Print the data that follows without changing a single word.

** Provided data follows **

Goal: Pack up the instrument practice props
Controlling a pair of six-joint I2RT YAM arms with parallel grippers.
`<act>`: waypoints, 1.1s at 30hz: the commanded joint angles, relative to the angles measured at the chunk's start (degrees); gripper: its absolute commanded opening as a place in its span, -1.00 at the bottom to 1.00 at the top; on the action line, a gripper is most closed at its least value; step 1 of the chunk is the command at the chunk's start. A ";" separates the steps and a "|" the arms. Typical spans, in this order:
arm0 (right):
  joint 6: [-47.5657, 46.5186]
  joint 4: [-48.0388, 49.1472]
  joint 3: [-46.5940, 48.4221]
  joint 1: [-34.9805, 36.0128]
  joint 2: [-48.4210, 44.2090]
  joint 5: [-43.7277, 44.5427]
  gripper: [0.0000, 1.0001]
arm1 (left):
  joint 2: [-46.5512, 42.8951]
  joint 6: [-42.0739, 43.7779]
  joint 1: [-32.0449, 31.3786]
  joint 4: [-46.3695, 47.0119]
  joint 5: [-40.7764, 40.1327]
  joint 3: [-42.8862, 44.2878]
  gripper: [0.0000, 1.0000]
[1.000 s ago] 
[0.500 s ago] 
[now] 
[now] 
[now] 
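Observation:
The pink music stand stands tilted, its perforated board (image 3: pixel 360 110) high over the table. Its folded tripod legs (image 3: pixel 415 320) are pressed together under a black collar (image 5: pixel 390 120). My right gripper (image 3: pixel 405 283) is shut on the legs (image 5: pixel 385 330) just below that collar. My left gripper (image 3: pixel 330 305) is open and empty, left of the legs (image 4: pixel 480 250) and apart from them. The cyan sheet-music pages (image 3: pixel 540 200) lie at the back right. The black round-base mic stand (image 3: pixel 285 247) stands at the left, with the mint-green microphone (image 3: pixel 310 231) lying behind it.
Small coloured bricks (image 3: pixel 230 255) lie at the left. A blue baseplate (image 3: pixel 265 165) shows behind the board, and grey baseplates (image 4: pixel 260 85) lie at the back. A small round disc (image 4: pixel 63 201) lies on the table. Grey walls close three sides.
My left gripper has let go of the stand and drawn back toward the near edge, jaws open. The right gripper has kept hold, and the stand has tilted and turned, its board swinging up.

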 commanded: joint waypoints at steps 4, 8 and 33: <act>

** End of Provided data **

▶ **Answer**:
Goal: Pack up the instrument practice props
Controlling a pair of six-joint I2RT YAM arms with parallel grippers.
`<act>`: waypoints, 1.1s at 30hz: the commanded joint angles, relative to the angles measured at the chunk's start (degrees); gripper: its absolute commanded opening as a place in its span, -1.00 at the bottom to 1.00 at the top; on the action line, a gripper is most closed at its least value; step 1 of the chunk is the command at the chunk's start. A ";" separates the steps and a "|" the arms. Typical spans, in this order:
arm0 (right):
  joint 6: [-47.5657, 46.5186]
  joint 4: [-48.0388, 49.1472]
  joint 3: [-46.5940, 48.4221]
  joint 1: [-34.9805, 36.0128]
  joint 2: [-48.4210, 44.2090]
  joint 5: [-43.7277, 44.5427]
  gripper: [0.0000, 1.0001]
arm1 (left):
  joint 2: [-46.5512, 42.8951]
  joint 6: [-42.0739, 43.7779]
  joint 1: [-32.0449, 31.3786]
  joint 4: [-46.3695, 47.0119]
  joint 5: [-40.7764, 40.1327]
  joint 3: [-42.8862, 44.2878]
  gripper: [0.0000, 1.0000]
[1.000 s ago] 
[0.500 s ago] 
[now] 
[now] 
[now] 
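Observation:
The pink music stand stands tilted, its perforated board (image 3: pixel 360 110) high over the table. Its folded tripod legs (image 3: pixel 415 320) are pressed together under a black collar (image 5: pixel 390 120). My right gripper (image 3: pixel 405 283) is shut on the legs (image 5: pixel 385 330) just below that collar. My left gripper (image 3: pixel 330 305) is open and empty, left of the legs (image 4: pixel 480 250) and apart from them. The cyan sheet-music pages (image 3: pixel 540 200) lie at the back right. The black round-base mic stand (image 3: pixel 285 247) stands at the left, with the mint-green microphone (image 3: pixel 310 231) lying behind it.
Small coloured bricks (image 3: pixel 230 255) lie at the left. A blue baseplate (image 3: pixel 265 165) shows behind the board, and grey baseplates (image 4: pixel 260 85) lie at the back. A small round disc (image 4: pixel 63 201) lies on the table. Grey walls close three sides.
My left gripper has let go of the stand and drawn back toward the near edge, jaws open. The right gripper has kept hold, and the stand has tilted and turned, its board swinging up.
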
 commanded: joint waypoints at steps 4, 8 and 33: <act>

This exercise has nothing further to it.